Due ritrovamenti ravvicinati hanno allarmato il litorale palermitano: nelle ultime ore il mare ha restituito resti ossei sulle spiagge di Capaci e di Isola delle Femmine. La Procura della Repubblica ha disposto accertamenti medico-legali e test del DNA per risalire all’identità della vittima o delle vittime.
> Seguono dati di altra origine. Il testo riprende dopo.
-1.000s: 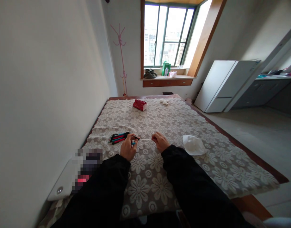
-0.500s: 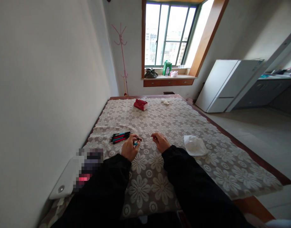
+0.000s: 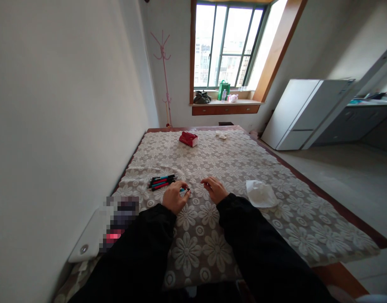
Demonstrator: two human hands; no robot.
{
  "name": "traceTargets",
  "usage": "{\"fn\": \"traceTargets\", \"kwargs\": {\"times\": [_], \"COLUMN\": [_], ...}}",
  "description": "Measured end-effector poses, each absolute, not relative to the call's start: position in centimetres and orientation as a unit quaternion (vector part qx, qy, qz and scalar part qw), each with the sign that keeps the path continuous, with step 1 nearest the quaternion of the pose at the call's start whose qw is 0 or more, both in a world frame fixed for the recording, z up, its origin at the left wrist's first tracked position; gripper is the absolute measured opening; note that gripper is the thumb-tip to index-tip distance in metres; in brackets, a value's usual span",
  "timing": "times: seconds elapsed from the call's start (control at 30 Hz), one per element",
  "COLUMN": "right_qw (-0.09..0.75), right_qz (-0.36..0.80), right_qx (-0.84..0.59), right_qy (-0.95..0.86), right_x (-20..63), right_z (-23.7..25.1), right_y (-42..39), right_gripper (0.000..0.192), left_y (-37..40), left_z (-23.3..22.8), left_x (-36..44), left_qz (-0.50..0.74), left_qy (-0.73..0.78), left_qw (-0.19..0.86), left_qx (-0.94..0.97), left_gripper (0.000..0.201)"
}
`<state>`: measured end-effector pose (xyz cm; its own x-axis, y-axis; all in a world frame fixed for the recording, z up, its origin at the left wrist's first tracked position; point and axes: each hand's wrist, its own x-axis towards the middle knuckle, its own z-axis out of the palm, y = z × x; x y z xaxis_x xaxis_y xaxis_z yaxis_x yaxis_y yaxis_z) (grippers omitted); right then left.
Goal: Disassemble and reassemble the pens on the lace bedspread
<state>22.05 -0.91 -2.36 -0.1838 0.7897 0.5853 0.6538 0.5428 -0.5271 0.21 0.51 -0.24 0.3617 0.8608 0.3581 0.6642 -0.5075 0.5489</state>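
Your left hand (image 3: pixel 174 197) pinches a pen (image 3: pixel 184 190) low over the counter (image 3: pixel 231 160); your right hand (image 3: pixel 215 188) pinches what looks like its thin refill (image 3: pixel 196 183); you're mid-assembly; next, line tip to barrel, feeding straight.

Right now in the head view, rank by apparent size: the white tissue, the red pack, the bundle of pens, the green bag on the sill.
1. White tissue
2. Bundle of pens
3. Red pack
4. Green bag

The tissue and pens lie nearer the camera, and the bag is farthest, so true sizes may differ.
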Motion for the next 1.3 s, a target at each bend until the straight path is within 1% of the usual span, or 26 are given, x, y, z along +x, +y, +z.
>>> {"fn": "traceTargets", "kwargs": {"times": [0.2, 0.43, 0.73, 0.9, 1.0, 1.1, 1.2, 1.3], "right_qw": [0.409, 0.382, 0.367, 0.323, 0.277, 0.221, 0.184, 0.185], "right_qz": [0.065, 0.038, 0.022, -0.018, -0.064, -0.093, -0.09, -0.069], "right_qx": [-0.433, -0.41, -0.418, -0.416, -0.401, -0.385, -0.374, -0.371], "right_qy": [-0.801, -0.827, -0.831, -0.85, -0.871, -0.891, -0.904, -0.907], "right_x": [21.8, 21.4, 21.5, 21.5, 21.2, 20.2, 18.9, 17.6], "right_z": [-1.7, -1.2, -0.4, -0.3, 0.7, 2.1, 3.1, 3.5], "right_y": [-1.4, -1.9, -2.3, -2.4, -2.5, -2.5, -2.0, -0.9], "right_gripper": [0.02, 0.022, 0.026, 0.028, 0.031, 0.027, 0.023, 0.021], "left_y": [0.7, 0.2, 0.1, 0.0, 0.0, 0.0, 0.0, 0.1], "left_z": [-0.5, 0.2, 0.1, 0.2, 0.2, 0.0, -0.3, -0.5], "left_x": [0.3, 0.3, 0.5, 0.5, 0.4, 0.4, 0.5, 0.5], "left_qz": [0.289, 0.262, 0.246, 0.228, 0.213, 0.204, 0.193, 0.183], "left_qy": [0.487, 0.489, 0.503, 0.502, 0.503, 0.502, 0.507, 0.522], "left_qw": [0.168, 0.178, 0.158, 0.133, 0.117, 0.112, 0.107, 0.106], "left_qx": [0.807, 0.813, 0.813, 0.824, 0.83, 0.833, 0.833, 0.826], "left_gripper": [0.018, 0.015, 0.014, 0.017, 0.02, 0.022, 0.021, 0.022]}}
Cosa è stato trovato e dove
I resti rinvenuti comprendono una parte della tibia e un piede, ritenuti presumibilmente di un uomo in base alla scarpa da ginnastica e al calzino ancora presenti sull’arto. I cittadini che si sono imbattuti nelle macabre scoperte hanno contattato le forze dell’ordine, che sono intervenute rapidamente per mettere in sicurezza le aree e avviare i rilievi scientifici.
L’ipotesi dei naufragi nel Canale di Sicilia
Gli investigatori non escludono che i frammenti appartengano a vittime di uno dei tanti naufragi avvenuti nel Canale di Sicilia lungo le rotte migratorie verso l’Europa. Le correnti marine, nel corso del tempo, avrebbero potuto trascinare i resti fino alla costa palermitana, depositandoli in punti distanti tra loro.

I reperti sono stati affidati all’autorità giudiziaria. Gli esiti degli esami autoptici e i risultati del DNA determineranno i passi successivi dell’inchiesta.